Exercise aim:
Please return each entry exactly as it appears, but not the pictures.

Excerpted records:

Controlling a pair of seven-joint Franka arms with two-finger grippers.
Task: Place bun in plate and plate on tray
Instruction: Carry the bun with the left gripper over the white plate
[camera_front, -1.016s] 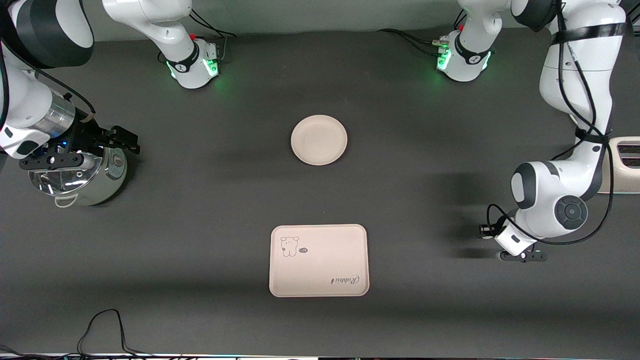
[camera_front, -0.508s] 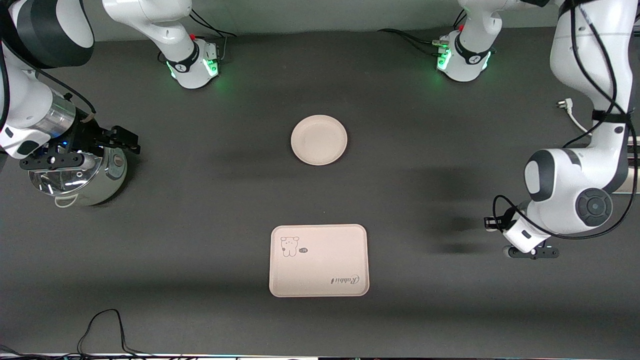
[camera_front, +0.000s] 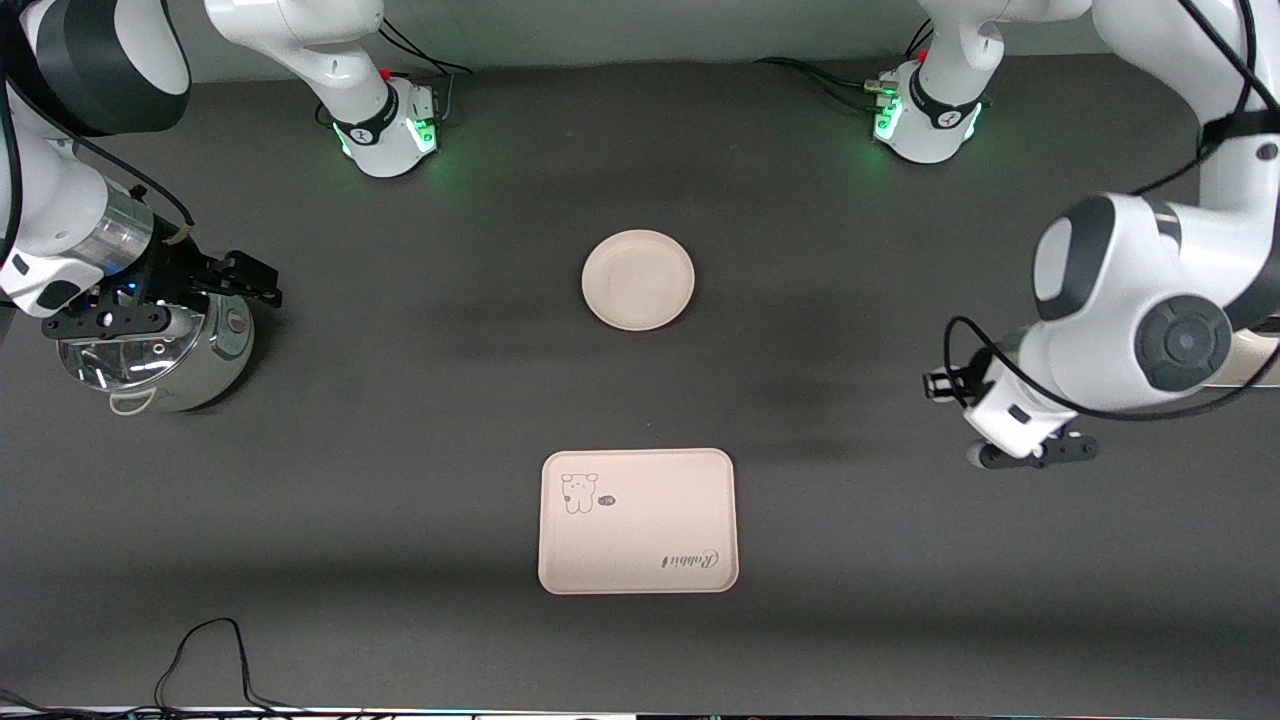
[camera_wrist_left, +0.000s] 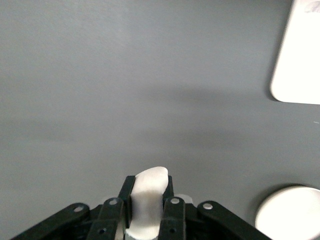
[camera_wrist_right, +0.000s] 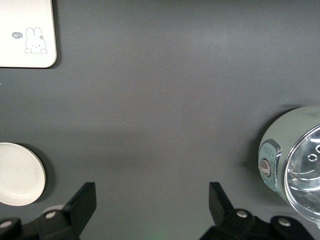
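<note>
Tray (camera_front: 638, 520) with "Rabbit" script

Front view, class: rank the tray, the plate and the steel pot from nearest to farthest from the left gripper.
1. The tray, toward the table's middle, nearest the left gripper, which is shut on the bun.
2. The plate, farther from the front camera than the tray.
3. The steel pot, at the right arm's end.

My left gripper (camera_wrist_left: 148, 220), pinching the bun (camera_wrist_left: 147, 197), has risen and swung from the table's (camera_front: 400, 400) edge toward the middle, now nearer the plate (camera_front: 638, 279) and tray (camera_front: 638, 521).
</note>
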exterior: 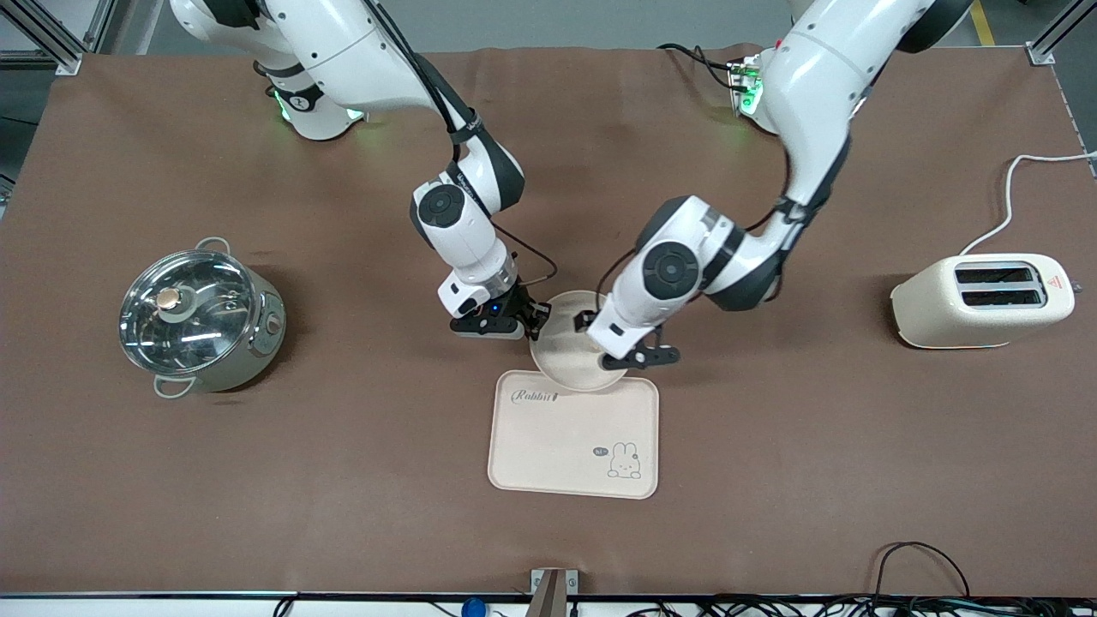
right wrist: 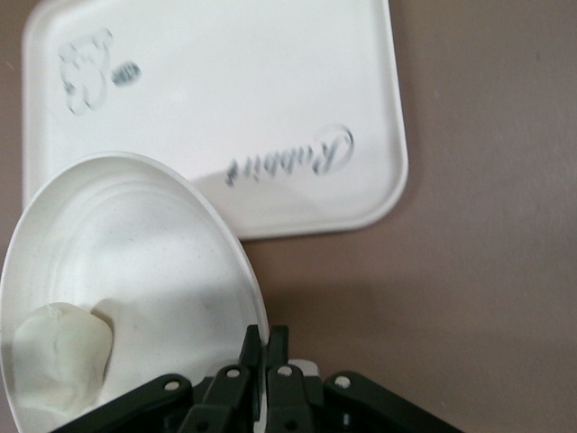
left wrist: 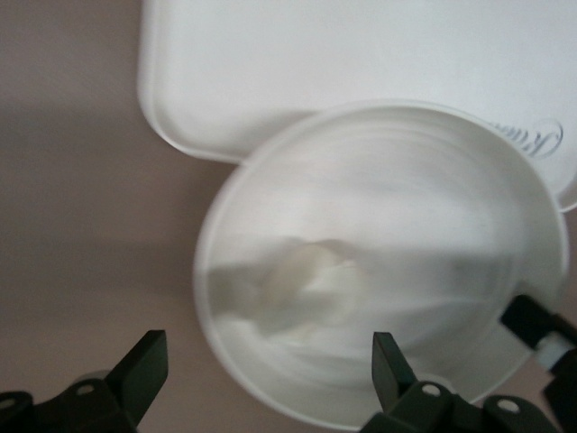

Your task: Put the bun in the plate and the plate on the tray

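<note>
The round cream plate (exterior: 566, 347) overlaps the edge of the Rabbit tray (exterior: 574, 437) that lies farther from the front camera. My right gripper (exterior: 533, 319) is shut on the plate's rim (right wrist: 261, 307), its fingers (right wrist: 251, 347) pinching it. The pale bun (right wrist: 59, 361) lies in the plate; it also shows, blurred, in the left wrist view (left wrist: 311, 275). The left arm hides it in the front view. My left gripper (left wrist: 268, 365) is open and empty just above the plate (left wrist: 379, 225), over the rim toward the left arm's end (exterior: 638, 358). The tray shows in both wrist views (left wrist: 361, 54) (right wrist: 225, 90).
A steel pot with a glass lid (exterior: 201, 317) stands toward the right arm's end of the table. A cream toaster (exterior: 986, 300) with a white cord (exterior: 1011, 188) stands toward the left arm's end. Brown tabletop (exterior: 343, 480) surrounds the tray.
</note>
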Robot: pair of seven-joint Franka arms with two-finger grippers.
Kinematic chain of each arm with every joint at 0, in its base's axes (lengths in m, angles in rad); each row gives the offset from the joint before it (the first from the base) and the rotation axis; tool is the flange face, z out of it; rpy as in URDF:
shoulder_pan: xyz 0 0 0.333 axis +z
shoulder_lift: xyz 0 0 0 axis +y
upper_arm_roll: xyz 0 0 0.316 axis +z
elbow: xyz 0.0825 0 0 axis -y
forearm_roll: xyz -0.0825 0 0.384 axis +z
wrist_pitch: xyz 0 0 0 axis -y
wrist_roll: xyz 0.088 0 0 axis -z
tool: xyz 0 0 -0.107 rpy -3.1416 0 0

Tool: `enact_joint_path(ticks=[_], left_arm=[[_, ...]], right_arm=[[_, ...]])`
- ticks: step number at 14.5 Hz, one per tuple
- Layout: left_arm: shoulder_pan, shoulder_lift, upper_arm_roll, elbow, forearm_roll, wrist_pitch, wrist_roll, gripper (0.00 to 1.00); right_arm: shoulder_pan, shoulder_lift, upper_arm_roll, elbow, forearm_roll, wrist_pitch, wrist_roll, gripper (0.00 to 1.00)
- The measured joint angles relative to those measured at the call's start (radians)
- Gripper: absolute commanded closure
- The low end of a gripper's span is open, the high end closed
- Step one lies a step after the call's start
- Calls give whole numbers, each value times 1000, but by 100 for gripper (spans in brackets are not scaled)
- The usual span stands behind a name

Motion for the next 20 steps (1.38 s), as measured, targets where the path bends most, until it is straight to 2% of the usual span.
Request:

Exercise response:
Controlling a pair of seven-joint Franka arms with two-finger grippers.
Task: Place bun in plate and plate on tray
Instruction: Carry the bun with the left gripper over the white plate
[camera_front, -1.016s] 
[camera_front, -0.508s] 
[camera_front, +0.000s] 
[camera_wrist_left, +0.000s] 
[camera_wrist_right, +0.000s] 
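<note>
Tray (camera_front: 638, 520) with "Rabbit" script

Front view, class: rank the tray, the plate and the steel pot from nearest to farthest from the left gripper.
1. The tray, toward the table's middle, nearest the left gripper, which is shut on the bun.
2. The plate, farther from the front camera than the tray.
3. The steel pot, at the right arm's end.

My left gripper (camera_wrist_left: 148, 220), pinching the bun (camera_wrist_left: 147, 197), has risen and swung from the table's (camera_front: 400, 400) edge toward the middle, now nearer the plate (camera_front: 638, 279) and tray (camera_front: 638, 521).
</note>
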exterior: 
right wrist: 
left wrist: 

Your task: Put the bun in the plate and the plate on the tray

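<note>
The round cream plate (exterior: 566, 347) overlaps the edge of the Rabbit tray (exterior: 574, 437) that lies farther from the front camera. My right gripper (exterior: 533, 319) is shut on the plate's rim (right wrist: 261, 307), its fingers (right wrist: 251, 347) pinching it. The pale bun (right wrist: 59, 361) lies in the plate; it also shows, blurred, in the left wrist view (left wrist: 311, 275). The left arm hides it in the front view. My left gripper (left wrist: 268, 365) is open and empty just above the plate (left wrist: 379, 225), over the rim toward the left arm's end (exterior: 638, 358). The tray shows in both wrist views (left wrist: 361, 54) (right wrist: 225, 90).
A steel pot with a glass lid (exterior: 201, 317) stands toward the right arm's end of the table. A cream toaster (exterior: 986, 300) with a white cord (exterior: 1011, 188) stands toward the left arm's end. Brown tabletop (exterior: 343, 480) surrounds the tray.
</note>
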Robot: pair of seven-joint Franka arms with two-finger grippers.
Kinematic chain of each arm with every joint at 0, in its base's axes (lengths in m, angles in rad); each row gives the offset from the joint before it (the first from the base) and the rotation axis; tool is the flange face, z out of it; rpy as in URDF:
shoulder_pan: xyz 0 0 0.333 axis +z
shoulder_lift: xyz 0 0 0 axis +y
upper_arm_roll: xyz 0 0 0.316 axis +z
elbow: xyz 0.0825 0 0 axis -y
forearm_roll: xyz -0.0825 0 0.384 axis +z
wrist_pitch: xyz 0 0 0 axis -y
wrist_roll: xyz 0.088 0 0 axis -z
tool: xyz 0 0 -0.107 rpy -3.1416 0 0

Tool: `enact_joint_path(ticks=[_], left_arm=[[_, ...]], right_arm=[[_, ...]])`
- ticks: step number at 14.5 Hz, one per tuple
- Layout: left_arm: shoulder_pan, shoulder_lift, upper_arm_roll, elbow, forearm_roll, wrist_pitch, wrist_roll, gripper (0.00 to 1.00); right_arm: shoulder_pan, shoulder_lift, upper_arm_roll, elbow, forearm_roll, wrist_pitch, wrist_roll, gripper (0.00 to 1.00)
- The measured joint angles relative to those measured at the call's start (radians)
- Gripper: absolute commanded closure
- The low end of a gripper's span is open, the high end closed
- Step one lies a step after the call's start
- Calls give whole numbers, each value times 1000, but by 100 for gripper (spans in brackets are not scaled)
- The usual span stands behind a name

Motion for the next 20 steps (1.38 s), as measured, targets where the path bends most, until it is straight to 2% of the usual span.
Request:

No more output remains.